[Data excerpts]

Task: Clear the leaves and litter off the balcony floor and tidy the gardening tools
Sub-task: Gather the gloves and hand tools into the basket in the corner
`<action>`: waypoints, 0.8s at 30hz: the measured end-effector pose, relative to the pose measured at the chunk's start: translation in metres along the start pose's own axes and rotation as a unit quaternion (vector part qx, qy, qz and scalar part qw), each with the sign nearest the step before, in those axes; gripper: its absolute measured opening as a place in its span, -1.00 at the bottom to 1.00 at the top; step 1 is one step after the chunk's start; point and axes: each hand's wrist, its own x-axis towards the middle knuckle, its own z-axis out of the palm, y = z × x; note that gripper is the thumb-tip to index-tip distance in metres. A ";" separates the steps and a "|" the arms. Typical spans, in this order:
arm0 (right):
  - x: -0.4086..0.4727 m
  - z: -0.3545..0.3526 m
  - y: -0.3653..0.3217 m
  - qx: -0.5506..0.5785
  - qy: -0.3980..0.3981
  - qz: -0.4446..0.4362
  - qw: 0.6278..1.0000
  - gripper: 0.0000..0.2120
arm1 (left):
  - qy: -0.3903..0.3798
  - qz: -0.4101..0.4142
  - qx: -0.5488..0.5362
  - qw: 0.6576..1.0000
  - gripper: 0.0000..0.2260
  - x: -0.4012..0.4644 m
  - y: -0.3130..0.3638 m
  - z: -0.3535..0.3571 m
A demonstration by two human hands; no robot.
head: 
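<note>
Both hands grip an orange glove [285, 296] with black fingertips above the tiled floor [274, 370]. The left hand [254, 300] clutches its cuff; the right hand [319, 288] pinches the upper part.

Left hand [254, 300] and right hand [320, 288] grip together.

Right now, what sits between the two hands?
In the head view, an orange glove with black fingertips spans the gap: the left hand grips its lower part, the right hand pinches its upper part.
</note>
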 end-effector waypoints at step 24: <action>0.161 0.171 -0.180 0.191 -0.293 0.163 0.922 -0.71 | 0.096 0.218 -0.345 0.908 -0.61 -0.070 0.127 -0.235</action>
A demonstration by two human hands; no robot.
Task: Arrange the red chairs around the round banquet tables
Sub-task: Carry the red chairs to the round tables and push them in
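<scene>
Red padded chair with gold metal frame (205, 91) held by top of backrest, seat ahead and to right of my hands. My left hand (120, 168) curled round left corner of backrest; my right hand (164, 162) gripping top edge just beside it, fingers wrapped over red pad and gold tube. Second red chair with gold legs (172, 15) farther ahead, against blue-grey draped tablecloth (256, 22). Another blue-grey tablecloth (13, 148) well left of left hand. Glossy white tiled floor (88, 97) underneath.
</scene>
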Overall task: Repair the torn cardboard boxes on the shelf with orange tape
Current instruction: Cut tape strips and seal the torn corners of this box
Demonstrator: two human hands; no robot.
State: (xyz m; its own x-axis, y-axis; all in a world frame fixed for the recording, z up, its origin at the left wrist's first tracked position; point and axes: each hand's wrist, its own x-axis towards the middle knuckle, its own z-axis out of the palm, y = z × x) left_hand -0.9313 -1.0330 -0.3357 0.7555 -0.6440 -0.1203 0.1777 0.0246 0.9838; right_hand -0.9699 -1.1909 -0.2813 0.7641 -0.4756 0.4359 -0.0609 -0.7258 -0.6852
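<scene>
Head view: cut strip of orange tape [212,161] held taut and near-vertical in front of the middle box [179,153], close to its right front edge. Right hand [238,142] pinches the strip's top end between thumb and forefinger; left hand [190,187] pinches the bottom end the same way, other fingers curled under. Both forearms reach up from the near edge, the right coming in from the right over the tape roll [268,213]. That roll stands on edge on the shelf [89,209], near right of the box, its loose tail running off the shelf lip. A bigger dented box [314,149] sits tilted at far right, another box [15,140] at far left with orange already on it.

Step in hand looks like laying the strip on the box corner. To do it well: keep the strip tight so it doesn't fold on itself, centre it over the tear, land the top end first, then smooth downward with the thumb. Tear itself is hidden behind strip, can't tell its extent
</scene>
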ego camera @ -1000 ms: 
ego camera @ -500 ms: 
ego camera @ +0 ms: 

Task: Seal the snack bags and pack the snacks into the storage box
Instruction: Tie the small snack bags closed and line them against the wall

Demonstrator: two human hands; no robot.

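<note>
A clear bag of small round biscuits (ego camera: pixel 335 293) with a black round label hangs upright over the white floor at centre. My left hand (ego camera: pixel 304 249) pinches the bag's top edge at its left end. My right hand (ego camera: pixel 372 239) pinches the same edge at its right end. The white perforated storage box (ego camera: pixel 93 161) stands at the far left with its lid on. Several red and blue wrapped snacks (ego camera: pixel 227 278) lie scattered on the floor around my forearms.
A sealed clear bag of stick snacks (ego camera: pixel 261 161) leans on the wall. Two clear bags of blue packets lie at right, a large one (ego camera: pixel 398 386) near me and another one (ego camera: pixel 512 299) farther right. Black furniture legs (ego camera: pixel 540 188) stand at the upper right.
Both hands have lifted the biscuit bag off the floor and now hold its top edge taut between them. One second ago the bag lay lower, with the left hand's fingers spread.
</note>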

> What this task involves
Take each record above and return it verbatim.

> Answer section
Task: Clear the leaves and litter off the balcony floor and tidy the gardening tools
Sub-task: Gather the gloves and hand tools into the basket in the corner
`<action>`: waypoints, 0.8s at 30hz: the measured end-effector pose, relative to the pose measured at the chunk's start: translation in metres along the start pose's own axes and rotation as a unit quaternion (vector part qx, qy, qz and scalar part qw), each with the sign nearest the step before, in those axes; gripper: its absolute measured opening as a place in its span, -1.00 at the bottom to 1.00 at the top; step 1 is one step after the chunk's start; point and axes: each hand's wrist, its own x-axis towards the middle knuckle, its own z-axis out of the palm, y = z × x; note that gripper is the thumb-tip to index-tip distance in metres. A ";" separates the steps and a "|" the arms. Typical spans, in this order:
arm0 (right):
  - x: -0.4086..0.4727 m
  - z: -0.3545..0.3526 m
  - y: -0.3653..0.3217 m
  - qx: -0.5506..0.5785
  - qy: -0.3980..0.3981
  - qz: -0.4446..0.4362
  - qw: 0.6278..1.0000
  - gripper: 0.0000..0.2120
arm1 (left):
  - qy: -0.3903..0.3798
  - qz: -0.4101..0.4142
  - qx: -0.5488..0.5362
  - qw: 0.6576..1.0000
  - gripper: 0.0000..0.2260
  - x: -0.4012..0.4644 m
  - y: -0.3130..0.3638 m
  - z: -0.3535..0.3571 m
A demonstration by two human hands; no robot.
head: 
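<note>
Both hands grip an orange glove [285, 296] with black fingertips above the tiled floor [274, 370]. The left hand [254, 300] clutches its cuff; the right hand [319, 288] pinches the upper part.

Left hand [254, 300] and right hand [320, 288] grip together.

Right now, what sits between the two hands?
In the head view, an orange glove with black fingertips spans the gap: the left hand grips its lower part, the right hand pinches its upper part.
</note>
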 end-effector waypoints at step 24: <action>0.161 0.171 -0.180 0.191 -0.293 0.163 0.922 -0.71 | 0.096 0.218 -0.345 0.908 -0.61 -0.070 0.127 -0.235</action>
A demonstration by two human hands; no robot.
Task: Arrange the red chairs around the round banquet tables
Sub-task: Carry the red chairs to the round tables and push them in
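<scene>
Red padded chair with gold metal frame (205, 91) held by top of backrest, seat ahead and to right of my hands. My left hand (120, 168) curled round left corner of backrest; my right hand (164, 162) gripping top edge just beside it, fingers wrapped over red pad and gold tube. Second red chair with gold legs (172, 15) farther ahead, against blue-grey draped tablecloth (256, 22). Another blue-grey tablecloth (13, 148) well left of left hand. Glossy white tiled floor (88, 97) underneath.
</scene>
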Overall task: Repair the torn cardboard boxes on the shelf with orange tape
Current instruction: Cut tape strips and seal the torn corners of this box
Demonstrator: two human hands; no robot.
State: (xyz m; its own x-axis, y-axis; all in a world frame fixed for the recording, z up, its origin at the left wrist's first tracked position; point and axes: each hand's wrist, its own x-axis towards the middle knuckle, its own z-axis out of the palm, y = z × x) left_hand -0.9313 -1.0330 -0.3357 0.7555 -0.6440 -0.1203 0.1777 0.0246 0.9838; right_hand -0.9699 -1.1909 -0.2813 0.7641 -0.4756 0.4359 -0.0609 -0.7258 -0.6852
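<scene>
Head view: cut strip of orange tape [212,161] held taut and near-vertical in front of the middle box [179,153], close to its right front edge. Right hand [238,142] pinches the strip's top end between thumb and forefinger; left hand [190,187] pinches the bottom end the same way, other fingers curled under. Both forearms reach up from the near edge, the right coming in from the right over the tape roll [268,213]. That roll stands on edge on the shelf [89,209], near right of the box, its loose tail running off the shelf lip. A bigger dented box [314,149] sits tilted at far right, another box [15,140] at far left with orange already on it.

Step in hand looks like laying the strip on the box corner. To do it well: keep the strip tight so it doesn't fold on itself, centre it over the tear, land the top end first, then smooth downward with the thumb. Tear itself is hidden behind strip, can't tell its extent
</scene>
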ego camera @ -1000 ms: 
ego camera @ -500 ms: 
ego camera @ +0 ms: 

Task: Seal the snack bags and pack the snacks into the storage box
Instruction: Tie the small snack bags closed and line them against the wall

Demonstrator: two human hands; no robot.

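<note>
A clear bag of small round biscuits (ego camera: pixel 335 293) with a black round label hangs upright over the white floor at centre. My left hand (ego camera: pixel 304 249) pinches the bag's top edge at its left end. My right hand (ego camera: pixel 372 239) pinches the same edge at its right end. The white perforated storage box (ego camera: pixel 93 161) stands at the far left with its lid on. Several red and blue wrapped snacks (ego camera: pixel 227 278) lie scattered on the floor around my forearms.
A sealed clear bag of stick snacks (ego camera: pixel 261 161) leans on the wall. Two clear bags of blue packets lie at right, a large one (ego camera: pixel 398 386) near me and another one (ego camera: pixel 512 299) farther right. Black furniture legs (ego camera: pixel 540 188) stand at the upper right.
Both hands have lifted the biscuit bag off the floor and now hold its top edge taut between them. One second ago the bag lay lower, with the left hand's fingers spread.
</note>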

No more output will be produced for this exercise.